Chapter 45

It was an awful time. The rumours spread around the town like currency.

All those who worked in their section knew that Enid and Les had eyes for each other and it was like a judgement on them, or on Enid, at least. No one spoke about these rumours in front of Temperance, though, not even as a joke.

But a few days later a letter was published in the South Wales Echo under the pseudonym Disgusted Husband. The writer was condemning the way men working at the factory preyed on the women incessantly until they gave in, put their morals aside and let them have their way.

When Cora read it she knew that Temperance was the Disgusted Husband. Incessantly was his favourite word. She’d passed the newspaper over to her mother to read. ‘Look at this.’

Jane studied the letter and raised her eyebrows at Cora, obviously thinking the same thing. ‘It could be anyone,’ she said, trying to be fair, putting the paper down and sipping her tea, ‘but it’s Temperance, it is, no doubt about it. A man doesn’t like to think his wife is to blame.’

‘Makes a change,’ Cora said, ‘to have a husband blaming the men. It’s usually the other way around.’

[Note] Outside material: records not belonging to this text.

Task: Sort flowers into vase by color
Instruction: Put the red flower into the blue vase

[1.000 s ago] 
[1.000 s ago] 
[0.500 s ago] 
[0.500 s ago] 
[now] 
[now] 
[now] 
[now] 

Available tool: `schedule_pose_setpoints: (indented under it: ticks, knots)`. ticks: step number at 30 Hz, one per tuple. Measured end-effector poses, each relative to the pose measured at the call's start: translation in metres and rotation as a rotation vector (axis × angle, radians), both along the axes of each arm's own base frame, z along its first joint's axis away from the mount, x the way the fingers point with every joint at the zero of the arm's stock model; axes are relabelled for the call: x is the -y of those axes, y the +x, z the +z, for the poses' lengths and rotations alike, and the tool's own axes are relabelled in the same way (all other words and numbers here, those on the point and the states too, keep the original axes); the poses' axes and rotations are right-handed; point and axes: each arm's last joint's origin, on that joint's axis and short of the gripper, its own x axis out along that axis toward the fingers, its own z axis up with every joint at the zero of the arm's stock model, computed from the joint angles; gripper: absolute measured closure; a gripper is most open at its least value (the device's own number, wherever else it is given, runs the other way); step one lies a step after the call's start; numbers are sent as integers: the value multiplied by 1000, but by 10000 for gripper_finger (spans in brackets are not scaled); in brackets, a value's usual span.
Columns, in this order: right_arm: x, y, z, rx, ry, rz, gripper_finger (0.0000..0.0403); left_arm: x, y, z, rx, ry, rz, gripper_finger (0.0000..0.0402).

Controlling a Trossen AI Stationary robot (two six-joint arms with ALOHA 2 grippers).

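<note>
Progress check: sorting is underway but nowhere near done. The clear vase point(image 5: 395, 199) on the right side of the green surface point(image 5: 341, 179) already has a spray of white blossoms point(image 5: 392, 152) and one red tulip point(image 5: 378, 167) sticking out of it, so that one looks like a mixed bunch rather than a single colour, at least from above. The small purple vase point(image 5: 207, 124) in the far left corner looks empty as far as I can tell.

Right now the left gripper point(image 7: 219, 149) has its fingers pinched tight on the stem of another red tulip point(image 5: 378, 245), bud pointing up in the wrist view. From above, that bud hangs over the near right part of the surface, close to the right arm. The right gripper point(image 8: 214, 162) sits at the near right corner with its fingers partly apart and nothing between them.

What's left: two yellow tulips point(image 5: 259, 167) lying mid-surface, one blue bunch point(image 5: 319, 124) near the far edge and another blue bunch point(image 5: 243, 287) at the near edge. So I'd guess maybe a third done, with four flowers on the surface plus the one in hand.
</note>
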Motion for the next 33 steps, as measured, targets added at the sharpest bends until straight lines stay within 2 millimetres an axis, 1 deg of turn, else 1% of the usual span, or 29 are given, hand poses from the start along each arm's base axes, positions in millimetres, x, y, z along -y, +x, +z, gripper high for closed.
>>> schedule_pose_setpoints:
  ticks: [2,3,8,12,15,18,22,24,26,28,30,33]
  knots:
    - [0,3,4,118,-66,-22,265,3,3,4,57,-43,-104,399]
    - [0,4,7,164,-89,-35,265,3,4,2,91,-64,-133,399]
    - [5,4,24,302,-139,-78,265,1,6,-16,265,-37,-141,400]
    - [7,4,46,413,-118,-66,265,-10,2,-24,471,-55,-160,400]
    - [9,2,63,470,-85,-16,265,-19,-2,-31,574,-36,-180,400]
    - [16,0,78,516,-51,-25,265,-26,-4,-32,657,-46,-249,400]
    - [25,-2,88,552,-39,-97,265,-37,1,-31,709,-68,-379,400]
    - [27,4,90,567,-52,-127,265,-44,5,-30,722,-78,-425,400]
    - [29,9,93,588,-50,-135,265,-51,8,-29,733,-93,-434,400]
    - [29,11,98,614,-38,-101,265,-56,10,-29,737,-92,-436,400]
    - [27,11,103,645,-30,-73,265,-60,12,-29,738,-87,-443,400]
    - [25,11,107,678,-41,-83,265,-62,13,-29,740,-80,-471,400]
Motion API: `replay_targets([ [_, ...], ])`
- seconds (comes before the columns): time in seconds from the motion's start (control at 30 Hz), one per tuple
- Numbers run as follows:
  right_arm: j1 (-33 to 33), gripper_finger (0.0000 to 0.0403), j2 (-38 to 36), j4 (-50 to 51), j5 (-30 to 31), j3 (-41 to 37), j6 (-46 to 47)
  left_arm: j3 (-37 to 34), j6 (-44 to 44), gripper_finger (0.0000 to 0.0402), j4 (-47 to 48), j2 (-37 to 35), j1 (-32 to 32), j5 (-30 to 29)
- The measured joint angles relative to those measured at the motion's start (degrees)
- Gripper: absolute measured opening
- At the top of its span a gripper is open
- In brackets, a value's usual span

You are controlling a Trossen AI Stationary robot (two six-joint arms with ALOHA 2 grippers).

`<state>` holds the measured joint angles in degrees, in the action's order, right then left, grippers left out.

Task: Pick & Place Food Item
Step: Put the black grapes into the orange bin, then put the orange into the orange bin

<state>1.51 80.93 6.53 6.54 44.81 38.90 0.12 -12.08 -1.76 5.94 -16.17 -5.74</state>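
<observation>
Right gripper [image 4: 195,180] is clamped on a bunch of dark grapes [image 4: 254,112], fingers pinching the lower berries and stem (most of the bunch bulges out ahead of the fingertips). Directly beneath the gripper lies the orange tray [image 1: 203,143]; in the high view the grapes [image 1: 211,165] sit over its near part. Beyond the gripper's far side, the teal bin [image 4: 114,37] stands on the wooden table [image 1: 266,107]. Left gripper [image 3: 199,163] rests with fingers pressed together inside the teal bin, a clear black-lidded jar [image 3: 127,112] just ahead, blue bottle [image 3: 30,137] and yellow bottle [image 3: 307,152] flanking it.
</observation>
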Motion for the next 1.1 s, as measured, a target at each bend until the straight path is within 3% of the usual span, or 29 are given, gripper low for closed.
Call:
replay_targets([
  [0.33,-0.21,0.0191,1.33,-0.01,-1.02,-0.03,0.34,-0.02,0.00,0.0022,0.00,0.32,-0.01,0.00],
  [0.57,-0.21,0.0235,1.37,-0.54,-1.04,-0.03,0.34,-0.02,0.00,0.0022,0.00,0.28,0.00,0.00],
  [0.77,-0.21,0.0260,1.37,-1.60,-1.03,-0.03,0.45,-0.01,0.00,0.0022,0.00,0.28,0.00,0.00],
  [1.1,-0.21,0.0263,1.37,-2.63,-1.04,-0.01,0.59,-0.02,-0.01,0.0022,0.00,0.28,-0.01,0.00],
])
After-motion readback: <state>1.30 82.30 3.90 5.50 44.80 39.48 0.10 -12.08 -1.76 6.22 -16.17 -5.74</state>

Cora was staring at the picture of Temperance’s grandfather in his front room and coming to the conclusion she was going to give the anti-escape meetings up as a bad job because they had turned nasty now.

With Enid still in hospital, Temperance directed his raging fury towards the Germans.

‘If the bloody Nazis hadn’t started the war, there would have been no need for munitions and Enid would have stayed respectable and she’d never have gone to work in a factory and met Les.

I would rather she had divorced me than see her like this,’ he said.

Dio patted his friend on the shoulder. ‘I know. But these things happen.’

There was such understanding in his voice that Temperance looked at him in surprise. ‘Has Jane ever—?’

Cora glanced at her father – she almost laughed at the ludicrousness of the idea.

‘Jane? Good grief! No.’ Dio tried to be rational about it. ‘Be fair, man, she’s a different kettle of fish,’ he said.

Temperance sucked his cheeks in. ‘True enough,’ he conceded. ‘I worry she’ll see Les again.’

‘She’s not going to see him or anyone else, is she, that’s the whole point,’ Dio said soberly with a flash of dark humour.

Cora frowned at her father, and wondered if he’d gone too far with his plain speaking.

The tragedy was getting to all of them. Temperance had lost a great deal of his inherent optimism and belief in fair play since finding Enid in the car with Les. Now that he wasn’t energised by love, he was fuelled with anger instead.

It turned his weakness into strength.

‘When the escape happens, I’ll be ready,’ he said. ‘I swear on my mother’s grave I will get my revenge.’